WoodMac: Oil prices in 2025 likely to average $7/bbl lower than 2024

March 18, 2025
Brent crude oil prices are projected to average $73/bbl in 2025, down $7/bbl from 2024, according to Wood Mackenzie’s latest monthly oil market outlook. 

Brent crude oil prices are projected to average $73/bbl in 2025, down $7/bbl from 2024, according to Wood Mackenzie’s latest monthly oil market outlook. 

The $73/bbl forecast, revised down $0.40/bbl from the early February monthly report, is primarily shaped by two factors: OPEC+ production plans and US tariff policies, WoodMac said.
"We’re seeing a complex interplay of supply and demand factors. While global demand is expected to increase by 1.1 million barrels per day in 2025, non-OPEC production is forecasted to rise by 1.4 million barrels per day, potentially outpacing demand growth,” said Ann-Louise Hittle, vice-president of oils research, WoodMac. 

Forecast takeaways 

  • OPEC+ plans to increase production in small monthly increments from April 2025 through September 2026. Postponing this plan would support prices and could offset the impact of additional US tariffs. 
  • Global economic growth for 2025 is projected at 2.8%, but this could be adjusted downward by around 0.5 percentage points depending on potential trade war scenarios.
  • Slower GDP growth could reduce the oil demand increase in 2025 by about 0.4 million b/d.
  • Annual average for Brent crude could be $3-5/bbl lower if oil demand growth weakens.

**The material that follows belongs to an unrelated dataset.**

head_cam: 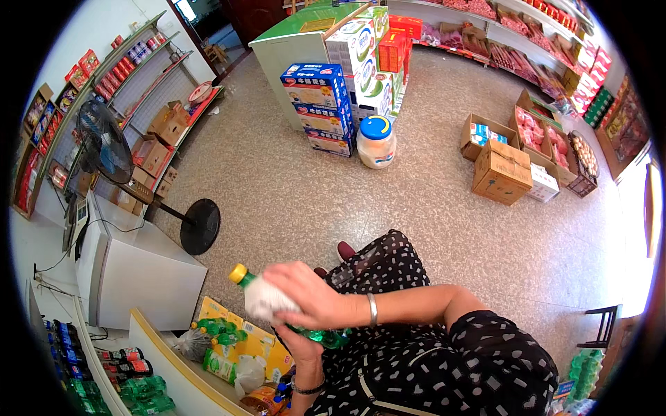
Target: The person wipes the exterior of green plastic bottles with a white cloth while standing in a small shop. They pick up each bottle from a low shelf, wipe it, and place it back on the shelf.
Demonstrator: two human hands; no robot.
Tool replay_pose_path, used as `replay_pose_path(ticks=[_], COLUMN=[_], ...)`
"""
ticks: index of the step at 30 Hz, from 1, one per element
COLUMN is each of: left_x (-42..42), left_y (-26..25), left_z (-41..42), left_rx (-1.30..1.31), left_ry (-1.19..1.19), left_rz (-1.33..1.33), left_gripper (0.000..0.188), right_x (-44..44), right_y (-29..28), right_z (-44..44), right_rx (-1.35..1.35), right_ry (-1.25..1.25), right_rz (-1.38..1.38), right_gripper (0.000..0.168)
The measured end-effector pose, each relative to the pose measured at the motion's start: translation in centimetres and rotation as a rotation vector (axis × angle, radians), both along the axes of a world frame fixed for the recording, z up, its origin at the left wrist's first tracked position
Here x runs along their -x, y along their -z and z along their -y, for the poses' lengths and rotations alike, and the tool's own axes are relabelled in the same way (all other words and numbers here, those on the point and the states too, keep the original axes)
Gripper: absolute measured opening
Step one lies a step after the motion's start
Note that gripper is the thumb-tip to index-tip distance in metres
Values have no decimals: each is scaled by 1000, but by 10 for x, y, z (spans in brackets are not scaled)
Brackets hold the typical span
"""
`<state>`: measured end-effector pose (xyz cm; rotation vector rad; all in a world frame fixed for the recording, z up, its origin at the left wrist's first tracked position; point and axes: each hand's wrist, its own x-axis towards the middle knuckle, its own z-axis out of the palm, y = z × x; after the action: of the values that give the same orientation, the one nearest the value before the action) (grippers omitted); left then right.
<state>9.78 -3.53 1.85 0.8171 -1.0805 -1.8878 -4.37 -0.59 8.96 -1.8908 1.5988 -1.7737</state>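
Note:
A green plastic bottle [333,339] with a yellow cap lies tilted across my lap, its neck toward the upper left. My left hand [302,346] grips the bottle's body from below. My right hand [312,299] presses a white cloth [264,299] around the bottle's upper part, just below the neck. The cloth and the right fingers are slightly blurred. Cloth and hands hide most of the bottle's middle. Several similar green bottles [217,327] lie on yellow cartons [260,333] just left of my hands.
An open drinks cabinet [177,364] holds bottles at lower left. Behind it stand a white chest freezer [148,283] and a pedestal fan [200,226]. Stacked drink cartons [322,112] and a blue-lidded jar [375,143] stand ahead. Cardboard boxes [502,171] sit on the floor to the right.

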Motion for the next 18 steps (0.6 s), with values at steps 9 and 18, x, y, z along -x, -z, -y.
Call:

Global economic conditions, tariff and trade policies, and OPEC+ decisions could change the projections, WoodMac said. 

“Slower GDP growth would put the demand gain in 2025 about 0.4 million b/d less than the current projection for the year,” said Hittle.

"The resulting 0.7 million b/d year-on-year gain would be surpassed to a greater degree by the increase in non-OPEC supply, the majority of which is from conventional projects, so largely independent to oil price. This risk would leave little room for OPEC+ to pursue its plan to bring output back into the market.”